● Source material:
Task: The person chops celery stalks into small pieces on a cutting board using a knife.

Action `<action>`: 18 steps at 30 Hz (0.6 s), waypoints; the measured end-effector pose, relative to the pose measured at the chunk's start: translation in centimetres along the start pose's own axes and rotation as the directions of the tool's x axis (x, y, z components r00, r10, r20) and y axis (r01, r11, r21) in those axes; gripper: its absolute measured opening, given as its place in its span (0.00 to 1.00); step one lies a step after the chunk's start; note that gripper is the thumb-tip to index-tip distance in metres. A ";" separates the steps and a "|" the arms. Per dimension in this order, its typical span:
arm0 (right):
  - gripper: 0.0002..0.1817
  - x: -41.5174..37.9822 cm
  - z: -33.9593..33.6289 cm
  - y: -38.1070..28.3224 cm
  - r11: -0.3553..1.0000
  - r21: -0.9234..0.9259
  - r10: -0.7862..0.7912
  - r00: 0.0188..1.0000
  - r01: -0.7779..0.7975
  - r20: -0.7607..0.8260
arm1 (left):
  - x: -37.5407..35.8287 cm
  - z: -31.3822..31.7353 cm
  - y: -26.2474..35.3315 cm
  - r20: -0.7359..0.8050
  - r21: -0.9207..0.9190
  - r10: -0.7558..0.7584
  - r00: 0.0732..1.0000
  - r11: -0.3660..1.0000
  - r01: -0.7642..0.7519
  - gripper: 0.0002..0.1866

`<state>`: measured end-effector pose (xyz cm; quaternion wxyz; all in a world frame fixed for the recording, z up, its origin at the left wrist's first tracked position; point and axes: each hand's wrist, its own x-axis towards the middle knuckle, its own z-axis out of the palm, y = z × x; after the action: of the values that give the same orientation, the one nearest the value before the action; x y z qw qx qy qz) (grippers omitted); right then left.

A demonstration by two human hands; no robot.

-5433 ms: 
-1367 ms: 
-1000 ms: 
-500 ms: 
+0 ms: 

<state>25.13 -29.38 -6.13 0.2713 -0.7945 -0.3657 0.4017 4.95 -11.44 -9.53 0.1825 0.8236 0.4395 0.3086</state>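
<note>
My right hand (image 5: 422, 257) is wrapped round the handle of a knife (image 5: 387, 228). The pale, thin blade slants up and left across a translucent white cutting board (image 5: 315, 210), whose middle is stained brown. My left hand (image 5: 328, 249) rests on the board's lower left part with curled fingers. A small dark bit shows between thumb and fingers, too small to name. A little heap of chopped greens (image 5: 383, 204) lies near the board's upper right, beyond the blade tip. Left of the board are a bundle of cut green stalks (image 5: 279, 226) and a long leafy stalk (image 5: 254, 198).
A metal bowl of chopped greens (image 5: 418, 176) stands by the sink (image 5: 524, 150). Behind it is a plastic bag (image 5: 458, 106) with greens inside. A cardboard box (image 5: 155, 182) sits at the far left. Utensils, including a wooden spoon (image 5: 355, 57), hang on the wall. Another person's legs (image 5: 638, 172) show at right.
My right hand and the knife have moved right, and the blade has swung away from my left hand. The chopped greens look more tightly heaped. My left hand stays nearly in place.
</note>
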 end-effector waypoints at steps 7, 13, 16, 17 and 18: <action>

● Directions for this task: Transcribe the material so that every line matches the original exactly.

● The answer:
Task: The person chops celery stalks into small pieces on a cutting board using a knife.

Action `<action>`: 18 steps at 30 Hz (0.6 s), waypoints; the measured end-effector pose, relative to the pose measured at the chunk's start: translation in centimetres along the start pose's own axes and rotation as the directions of the tool's x axis (x, y, z components r00, r10, r20) and y axis (r01, r11, r21) in those axes; gripper: its absolute measured opening, given as its place in its span (0.00 to 1.00); step one lies a step after the chunk's start; note that gripper is the thumb-tip to index-tip distance in metres. A ";" separates the steps and a "|" the arms. Per dimension in this order, its typical span:
arm0 (right):
  - gripper: 0.0002..0.1817
  - x: -41.5174..37.9822 cm
  - z: -33.9593..33.6289 cm
  - y: -38.1070..28.3224 cm
  - r11: -0.3553..1.0000
  - r21: -0.9234..0.9259
  - r10: -0.7862..0.7912
  - r00: 0.0188..1.0000
  - r01: -0.7779..0.7975
  - r20: -0.7607..0.8260
arm1 (left):
  - x: -37.5407..35.8287 cm
  - z: -31.3822..31.7353 cm
  - y: -26.2474..35.3315 cm
  - r20: -0.7359..0.8050
  - r21: -0.9207..0.9190
  - r10: -0.7558..0.7584
  - r00: 0.0732..1.0000
  - r11: -0.3660..1.0000
  - r01: -0.7642..0.7519
  - gripper: 0.0002..0.1866

`<state>`: measured end-effector pose (xyz cm; quaternion wxyz; all in a world frame fixed for the recording, z up, its origin at the left wrist's first tracked position; point and axes: each hand's wrist, its own x-axis towards the middle knuckle, its own z-axis out of the palm, y = z × x; after the action: of the values that give the same orientation, the one nearest the value before the action; x y z qw qx qy qz) (grippers omitted); right then left.

A demonstration by two human hands; no robot.

-5433 ms: 
-1367 ms: 
-1000 ms: 
-500 ms: 
+0 ms: 

<state>25.13 -29.38 -6.13 0.2713 -0.7945 -0.3657 0.4017 4.95 -11.44 -9.53 0.1825 0.8236 0.4395 0.3086</state>
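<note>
My right hand (image 5: 422, 257) is wrapped round the handle of a knife (image 5: 387, 228). The pale, thin blade slants up and left across a translucent white cutting board (image 5: 315, 210), whose middle is stained brown. My left hand (image 5: 328, 249) rests on the board's lower left part with curled fingers. A small dark bit shows between thumb and fingers, too small to name. A little heap of chopped greens (image 5: 383, 204) lies near the board's upper right, beyond the blade tip. Left of the board are a bundle of cut green stalks (image 5: 279, 226) and a long leafy stalk (image 5: 254, 198).
A metal bowl of chopped greens (image 5: 418, 176) stands by the sink (image 5: 524, 150). Behind it is a plastic bag (image 5: 458, 106) with greens inside. A cardboard box (image 5: 155, 182) sits at the far left. Utensils, including a wooden spoon (image 5: 355, 57), hang on the wall. Another person's legs (image 5: 638, 172) show at right.
My right hand and the knife have moved right, and the blade has swung away from my left hand. The chopped greens look more tightly heaped. My left hand stays nearly in place.
</note>
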 end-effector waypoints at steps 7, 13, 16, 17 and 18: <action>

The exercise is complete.